I spoke with 3 data retrieval places and they basically told me "Nope, shes SOL, hope she has a backup' Well..no, she had NO backup of her data what so ever. At all. They said that she could send it to a forensic data retrival places with a .000001 % chance they could retriveve data. Needless to say, I was freaking out a bit at this time.

I had to contact the chief information security office for the university I work for and ask for help. Essentially, because of our government contracts, we would NOT pay for any funds for illegal activities or reimburse personal payment for data retrieval because we are essentially dealing criminals in a different nation as the IP address of the bitcoin payments for cryptowall 2.0 were shown to be located in Russia.

I had to have a phone confrence call with the associate dean of the college, IT security support and basically tell the facualty member that her years worth of sebatical data was completely gone forever and there was nothing we could do.

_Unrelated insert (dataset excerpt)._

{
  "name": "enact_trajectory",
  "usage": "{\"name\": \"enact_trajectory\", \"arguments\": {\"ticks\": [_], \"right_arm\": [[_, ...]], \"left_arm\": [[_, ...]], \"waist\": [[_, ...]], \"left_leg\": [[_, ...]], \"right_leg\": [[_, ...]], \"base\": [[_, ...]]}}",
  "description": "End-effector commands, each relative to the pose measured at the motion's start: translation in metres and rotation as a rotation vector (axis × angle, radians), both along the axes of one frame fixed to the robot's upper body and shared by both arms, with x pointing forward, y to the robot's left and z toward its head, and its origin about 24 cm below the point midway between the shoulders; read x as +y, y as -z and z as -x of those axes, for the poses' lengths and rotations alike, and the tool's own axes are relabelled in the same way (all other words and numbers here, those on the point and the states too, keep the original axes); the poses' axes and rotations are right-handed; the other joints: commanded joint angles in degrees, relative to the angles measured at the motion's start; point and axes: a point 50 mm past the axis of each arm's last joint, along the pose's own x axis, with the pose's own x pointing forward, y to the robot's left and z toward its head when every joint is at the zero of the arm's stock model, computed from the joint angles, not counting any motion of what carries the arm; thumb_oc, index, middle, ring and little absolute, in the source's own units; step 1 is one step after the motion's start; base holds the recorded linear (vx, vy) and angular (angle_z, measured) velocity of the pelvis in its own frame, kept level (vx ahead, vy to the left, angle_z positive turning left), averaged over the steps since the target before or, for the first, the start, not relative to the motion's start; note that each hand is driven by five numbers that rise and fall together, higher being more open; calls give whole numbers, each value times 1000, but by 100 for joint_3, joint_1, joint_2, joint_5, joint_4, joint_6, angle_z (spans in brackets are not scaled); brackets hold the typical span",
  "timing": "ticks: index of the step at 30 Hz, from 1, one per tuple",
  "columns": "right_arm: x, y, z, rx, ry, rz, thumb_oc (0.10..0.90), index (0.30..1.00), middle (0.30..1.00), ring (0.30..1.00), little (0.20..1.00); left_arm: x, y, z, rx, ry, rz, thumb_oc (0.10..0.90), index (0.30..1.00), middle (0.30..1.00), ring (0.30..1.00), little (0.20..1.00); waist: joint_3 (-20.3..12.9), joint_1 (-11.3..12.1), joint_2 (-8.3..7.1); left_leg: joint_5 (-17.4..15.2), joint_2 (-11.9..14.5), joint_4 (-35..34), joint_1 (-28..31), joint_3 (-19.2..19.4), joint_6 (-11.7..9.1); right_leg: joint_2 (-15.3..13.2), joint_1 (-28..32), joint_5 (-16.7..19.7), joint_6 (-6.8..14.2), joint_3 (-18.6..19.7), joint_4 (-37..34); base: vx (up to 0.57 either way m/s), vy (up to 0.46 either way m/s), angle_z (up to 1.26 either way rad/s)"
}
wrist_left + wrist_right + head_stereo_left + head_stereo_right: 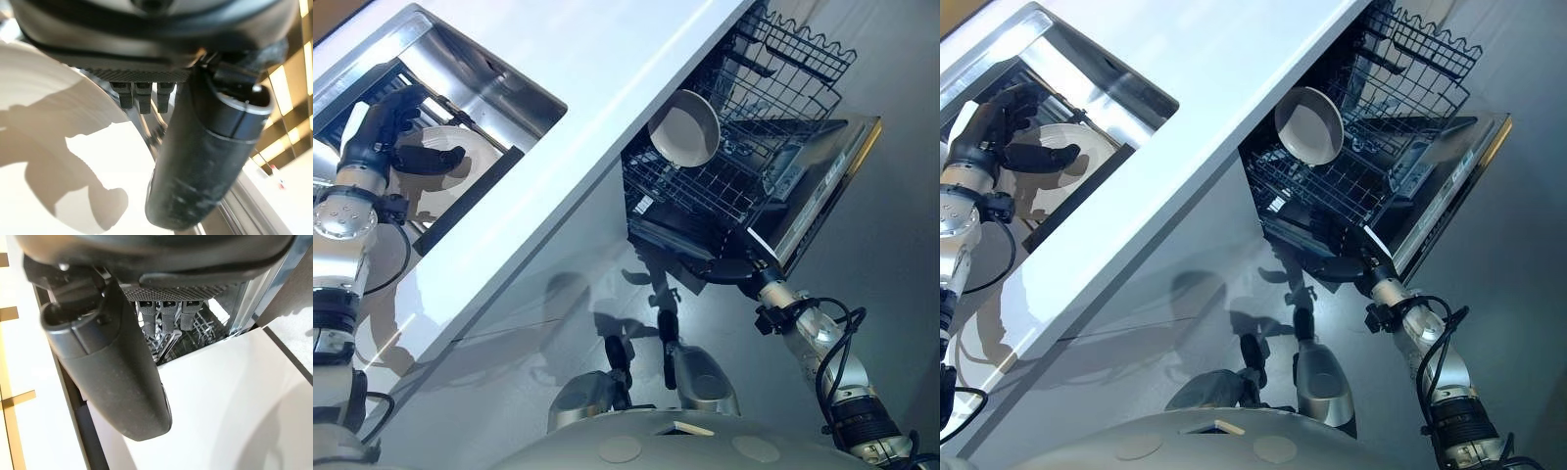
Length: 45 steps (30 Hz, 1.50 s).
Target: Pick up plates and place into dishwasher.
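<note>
No readable text, label, number or sign is showing anywhere right now. The open stainless-steel dishwasher door (822, 186) is carrying a dark control strip along its edge, but any marks there are coming through too small to make out. The round white ceramic plate (683, 127) standing in the black wire rack (744, 127) is showing a plain face, and the pale glossy surface (558, 127) is bearing no print.

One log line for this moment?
left hand: over sink plate; right hand: by dishwasher rack; racked plate: upright
</note>
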Motion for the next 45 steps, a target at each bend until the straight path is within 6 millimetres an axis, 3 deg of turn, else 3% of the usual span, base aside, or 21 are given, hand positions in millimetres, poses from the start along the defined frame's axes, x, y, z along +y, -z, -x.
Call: {"name": "enact_trajectory", "arguments": {"ticks": [1,12,16,20,23,28,33,35,38,45], "right_arm": [[4,-40,-12,-247,-41,-8,800,900,900,900,900],[4,-39,-12,-237,-15,-27,800,900,900,900,900],[0,-41,-10,-236,8,-43,800,900,900,900,900],[0,-37,-8,-226,20,-44,800,900,900,900,900],[0,-31,-6,-214,27,-40,800,900,900,900,900],[1,-23,-1,-196,36,-41,800,900,900,900,900],[6,-17,3,-183,40,-49,800,900,900,900,900],[9,-14,5,-177,40,-55,800,900,900,900,900],[13,-12,6,-170,32,-55,800,900,900,900,900],[10,-11,7,-156,26,-52,800,900,900,900,900]], "left_arm": [[20,-77,0,-188,-49,-61,800,900,900,900,900],[39,-29,1,273,-72,-138,800,900,900,900,900],[54,-29,13,342,-154,-256,800,900,900,900,900],[68,-60,24,150,-300,-364,800,900,900,900,900],[72,-96,32,-64,-415,-469,800,900,900,900,900],[65,-137,44,-420,-520,-507,800,900,900,900,900],[48,-128,46,-666,-500,-348,800,900,900,900,900],[39,-114,45,-721,-490,-293,800,900,900,900,900],[33,-96,40,-671,-478,-292,800,900,900,900,900],[35,-86,35,-540,-414,-270,800,900,900,900,900]], "waist": [[-108,-100,80],[-90,-140,124],[-115,-96,141],[-185,-32,161],[-265,0,172],[-388,43,158],[-425,65,92],[-433,69,67],[-431,48,45],[-422,22,49]], "left_leg": [[-643,-296,909,-592,-151,154],[-659,-328,934,-534,-124,174],[-638,-347,894,-508,-164,168],[-618,-371,825,-454,-225,157],[-620,-382,777,-412,-262,151],[-617,-367,672,-329,-309,141],[-644,-356,625,-262,-345,141],[-658,-348,625,-248,-361,141],[-672,-348,617,-219,-380,141],[-699,-343,639,-187,-358,151]], "right_leg": [[-316,-170,-539,767,-63,673],[-358,-226,-448,825,-138,731],[-375,-186,-440,828,-204,683],[-374,-106,-486,827,-290,631],[-375,-51,-517,813,-326,621],[-371,8,-569,775,-359,613],[-364,-14,-597,761,-363,685],[-363,-37,-614,755,-366,733],[-359,-69,-611,756,-372,798],[-361,-89,-586,786,-369,856]], "base": [[0,0,0],[0,0,0],[-24,-19,-2],[-17,-16,-2],[-10,-10,6],[2,-9,10],[-2,-12,7],[-2,-8,5],[-1,-1,2],[-2,2,-1]]}}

It was a really rotten week to be in IT.......
 
Cryptowall 2.0 is a nasty beast. And yes, I ran into one of those last week. Runs in safemode, runs continuously in the background encrypting everything. I do believe it has to have active access to the internet to continue encrypting. Thus, the "turn off internet and shut down" suggestion.

Other thing about this version is: It seems to impact the network. My repair network would go offline the moment the pc was connected to it. And would come back online the moment it was removed. I presume 2 reasons for this: 1) I believe it was attempting to jump to other computers via the network, and 2) I believe it was hogging bandwidth. A big spike in net usage is an indicator one can look for.

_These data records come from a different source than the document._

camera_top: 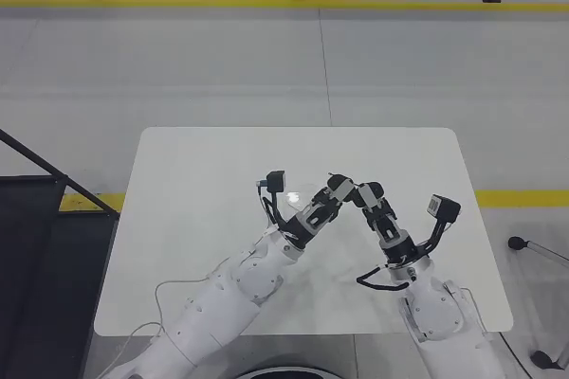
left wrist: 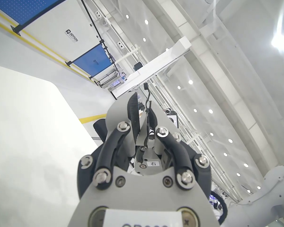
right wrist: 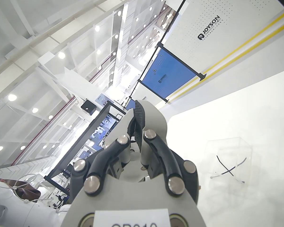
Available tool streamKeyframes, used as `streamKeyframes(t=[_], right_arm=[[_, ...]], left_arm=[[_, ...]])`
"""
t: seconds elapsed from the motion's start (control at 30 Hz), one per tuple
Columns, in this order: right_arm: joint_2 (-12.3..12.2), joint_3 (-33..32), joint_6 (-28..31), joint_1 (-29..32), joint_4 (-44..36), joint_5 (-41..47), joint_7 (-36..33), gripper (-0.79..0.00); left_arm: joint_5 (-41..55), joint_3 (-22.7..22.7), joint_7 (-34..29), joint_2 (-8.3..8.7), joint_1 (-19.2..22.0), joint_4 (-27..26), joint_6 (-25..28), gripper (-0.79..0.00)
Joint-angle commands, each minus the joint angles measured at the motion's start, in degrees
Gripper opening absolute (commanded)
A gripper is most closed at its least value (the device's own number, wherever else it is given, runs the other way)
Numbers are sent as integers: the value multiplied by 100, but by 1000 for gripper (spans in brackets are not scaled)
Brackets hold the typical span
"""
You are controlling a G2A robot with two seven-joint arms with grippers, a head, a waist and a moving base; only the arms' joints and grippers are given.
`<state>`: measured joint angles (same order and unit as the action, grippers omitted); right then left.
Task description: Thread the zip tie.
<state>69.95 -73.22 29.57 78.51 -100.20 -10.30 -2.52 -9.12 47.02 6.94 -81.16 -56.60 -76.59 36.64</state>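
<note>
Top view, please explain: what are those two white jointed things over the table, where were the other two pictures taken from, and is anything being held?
They are a robot's two arms, each ending in a two-fingered gripper. The top view looks down from a camera above the arms onto the white table, where the left gripper and the right gripper meet above it. The other two pictures come from cameras on the wrists, looking along the fingers towards the hall ceiling. The left gripper pinches a thin black plastic zip tie, which sticks out beyond it. The right gripper is shut; I cannot tell whether it holds anything. On the table stands a clear plastic box with loose black zip ties inside.
</note>
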Motion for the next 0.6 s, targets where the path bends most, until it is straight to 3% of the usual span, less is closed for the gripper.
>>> streamKeyframes(t=[0.0,0.27,0.57], right_arm=[[5,-2,-1,5,-2,-16,0,-785],[28,-14,-17,33,-15,-106,29,-785],[56,-29,-28,61,-33,-176,108,-785]], left_arm=[[-21,25,-11,-12,-24,-11,-5,-646],[-117,138,-28,-57,-128,-66,-18,-717],[-195,250,-79,-104,-228,-125,-41,-693]])
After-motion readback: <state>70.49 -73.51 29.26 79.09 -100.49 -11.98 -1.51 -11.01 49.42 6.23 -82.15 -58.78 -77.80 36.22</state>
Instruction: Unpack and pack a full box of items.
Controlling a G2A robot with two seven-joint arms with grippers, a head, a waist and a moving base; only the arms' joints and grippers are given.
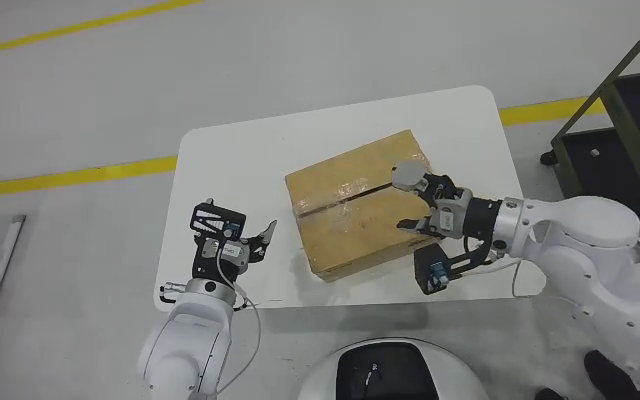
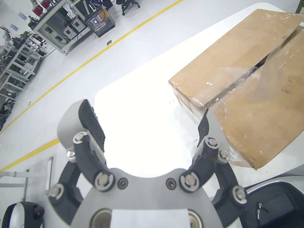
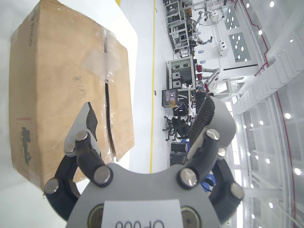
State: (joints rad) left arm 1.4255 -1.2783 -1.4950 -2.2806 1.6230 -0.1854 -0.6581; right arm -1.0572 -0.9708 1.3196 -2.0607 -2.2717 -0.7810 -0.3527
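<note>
A brown cardboard box (image 1: 360,200) lies on the white table (image 1: 230,160), its top flaps closed with torn clear tape along the centre seam. My right gripper (image 1: 408,200) hovers open above the box's right end, close to the seam (image 3: 108,110). My left gripper (image 1: 240,225) stands open over the table to the left of the box, with nothing between its fingers (image 2: 92,122). The box (image 2: 239,96) shows a narrow gap between its flaps. In the right wrist view the box (image 3: 59,84) lies under one fingertip.
A dark metal rack (image 1: 600,140) stands off the table's right side. Yellow floor lines (image 1: 80,175) run behind the table. Bare tabletop lies left of the box and along the front edge.
</note>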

I have reason to believe this person was hit via the fake shipping email, as he had shipped a FedEx package. And he mentioned the email to me giving wrong info on the shipment, when I asked if he had gotten any bad email.

Again: watch for these types of email: FedEx, USPS, UPS, or any other shipping email should be suspect.
Any Banking email should also be suspect.
Any "Court" or "Legal" email should also be suspect.

Fair warning, I have also read these types of programs can be injected into compromised advertising, such the little videos that run in the sidebar. I have also heard legit websites can spread such viruses via the advertising. Due to this, I suggest an Ad Blocking addon for your web browsers. I am still trying to confirm if this type of infection has occurred, or not. But, I would not be surprised.

As for the format and reinstall the os and programs as being unnecessary... Well. I am one who errs on the side of making sure it is removed. So far, I have yet to run into a virus which survives a format... And it is much faster than going through the motions of getting rid of the virus. Motions which are not guaranteed to completely remove the virus, like a format can.